◆ **PROBLEM STATEMENT**
Could you find every line in the records below that contains the word "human" and copy it?

◆ **EXERCISE MATERIAL**
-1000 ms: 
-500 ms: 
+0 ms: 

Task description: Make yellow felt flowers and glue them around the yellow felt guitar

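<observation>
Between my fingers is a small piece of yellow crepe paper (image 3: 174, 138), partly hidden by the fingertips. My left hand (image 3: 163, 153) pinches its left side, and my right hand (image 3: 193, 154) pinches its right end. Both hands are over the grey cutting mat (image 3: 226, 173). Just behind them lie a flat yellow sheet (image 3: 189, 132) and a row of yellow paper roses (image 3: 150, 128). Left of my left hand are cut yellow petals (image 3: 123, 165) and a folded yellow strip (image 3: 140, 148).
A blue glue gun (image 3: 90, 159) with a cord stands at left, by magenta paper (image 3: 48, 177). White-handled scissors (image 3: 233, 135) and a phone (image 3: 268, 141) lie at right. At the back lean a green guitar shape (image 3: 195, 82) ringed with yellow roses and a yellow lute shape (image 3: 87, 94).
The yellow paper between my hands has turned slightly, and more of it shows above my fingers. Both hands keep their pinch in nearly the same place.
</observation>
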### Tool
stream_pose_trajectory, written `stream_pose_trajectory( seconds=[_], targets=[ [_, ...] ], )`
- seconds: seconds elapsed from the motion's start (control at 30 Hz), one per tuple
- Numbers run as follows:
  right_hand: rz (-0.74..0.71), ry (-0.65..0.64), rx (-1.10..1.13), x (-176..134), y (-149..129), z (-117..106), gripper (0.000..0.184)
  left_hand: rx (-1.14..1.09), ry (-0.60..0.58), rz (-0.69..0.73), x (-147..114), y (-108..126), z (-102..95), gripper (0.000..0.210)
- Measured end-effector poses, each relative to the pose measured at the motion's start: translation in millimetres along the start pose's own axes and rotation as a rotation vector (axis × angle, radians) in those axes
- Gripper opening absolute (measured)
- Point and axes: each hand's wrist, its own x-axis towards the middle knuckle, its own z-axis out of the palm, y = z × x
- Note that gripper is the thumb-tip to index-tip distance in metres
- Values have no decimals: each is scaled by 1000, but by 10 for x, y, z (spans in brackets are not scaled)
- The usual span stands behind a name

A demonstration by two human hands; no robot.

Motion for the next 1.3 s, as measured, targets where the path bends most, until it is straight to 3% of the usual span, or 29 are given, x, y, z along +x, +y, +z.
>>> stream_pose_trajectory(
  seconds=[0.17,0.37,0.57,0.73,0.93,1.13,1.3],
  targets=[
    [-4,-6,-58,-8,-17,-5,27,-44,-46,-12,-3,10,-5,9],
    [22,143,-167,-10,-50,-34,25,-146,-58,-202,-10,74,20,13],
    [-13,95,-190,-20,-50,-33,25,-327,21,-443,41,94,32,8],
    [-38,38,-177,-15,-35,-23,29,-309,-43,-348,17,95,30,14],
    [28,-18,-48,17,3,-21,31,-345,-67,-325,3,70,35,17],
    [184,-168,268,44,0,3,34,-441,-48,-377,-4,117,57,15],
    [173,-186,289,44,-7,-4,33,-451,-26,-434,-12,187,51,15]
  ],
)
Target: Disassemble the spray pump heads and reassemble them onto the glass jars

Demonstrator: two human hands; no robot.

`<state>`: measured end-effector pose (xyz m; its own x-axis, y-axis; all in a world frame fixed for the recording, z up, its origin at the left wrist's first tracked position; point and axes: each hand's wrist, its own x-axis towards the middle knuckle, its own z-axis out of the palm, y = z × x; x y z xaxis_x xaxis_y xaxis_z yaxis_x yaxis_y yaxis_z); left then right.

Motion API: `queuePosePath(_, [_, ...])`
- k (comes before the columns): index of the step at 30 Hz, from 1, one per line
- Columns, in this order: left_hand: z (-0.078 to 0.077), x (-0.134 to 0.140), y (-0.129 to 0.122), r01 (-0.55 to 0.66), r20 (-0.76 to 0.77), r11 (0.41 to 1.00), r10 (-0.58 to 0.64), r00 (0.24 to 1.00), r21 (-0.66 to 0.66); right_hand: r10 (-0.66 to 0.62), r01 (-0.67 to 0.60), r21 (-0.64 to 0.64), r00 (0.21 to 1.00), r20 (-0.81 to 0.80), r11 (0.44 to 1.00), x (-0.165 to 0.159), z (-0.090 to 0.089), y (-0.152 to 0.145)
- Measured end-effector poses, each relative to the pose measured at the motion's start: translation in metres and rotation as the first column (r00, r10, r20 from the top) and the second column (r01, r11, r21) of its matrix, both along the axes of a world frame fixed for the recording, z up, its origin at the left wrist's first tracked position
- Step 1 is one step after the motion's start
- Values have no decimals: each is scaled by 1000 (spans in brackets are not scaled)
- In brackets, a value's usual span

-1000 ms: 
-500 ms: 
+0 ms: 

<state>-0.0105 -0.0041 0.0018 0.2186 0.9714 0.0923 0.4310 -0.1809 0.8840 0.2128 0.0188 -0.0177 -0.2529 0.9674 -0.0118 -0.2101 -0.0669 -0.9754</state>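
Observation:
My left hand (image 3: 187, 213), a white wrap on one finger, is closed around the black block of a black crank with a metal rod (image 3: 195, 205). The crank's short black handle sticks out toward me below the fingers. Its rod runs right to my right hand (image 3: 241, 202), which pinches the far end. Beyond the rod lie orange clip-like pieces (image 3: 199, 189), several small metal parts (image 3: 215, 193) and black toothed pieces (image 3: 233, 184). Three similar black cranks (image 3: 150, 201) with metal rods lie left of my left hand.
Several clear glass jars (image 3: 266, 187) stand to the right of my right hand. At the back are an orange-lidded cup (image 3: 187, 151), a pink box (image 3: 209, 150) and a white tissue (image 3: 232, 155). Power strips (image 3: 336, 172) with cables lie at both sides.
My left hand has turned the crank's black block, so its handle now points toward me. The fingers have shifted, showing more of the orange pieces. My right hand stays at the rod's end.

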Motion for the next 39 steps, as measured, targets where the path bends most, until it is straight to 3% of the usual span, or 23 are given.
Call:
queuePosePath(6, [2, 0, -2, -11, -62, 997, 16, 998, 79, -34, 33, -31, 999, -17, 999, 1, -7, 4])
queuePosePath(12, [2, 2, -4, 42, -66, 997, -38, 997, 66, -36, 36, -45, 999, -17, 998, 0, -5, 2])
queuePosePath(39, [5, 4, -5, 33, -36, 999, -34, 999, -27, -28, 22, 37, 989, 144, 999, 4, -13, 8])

◆ **THE ANSWER**
A demonstration by two human hands; no robot.
Demonstrator: two human hands; no robot.

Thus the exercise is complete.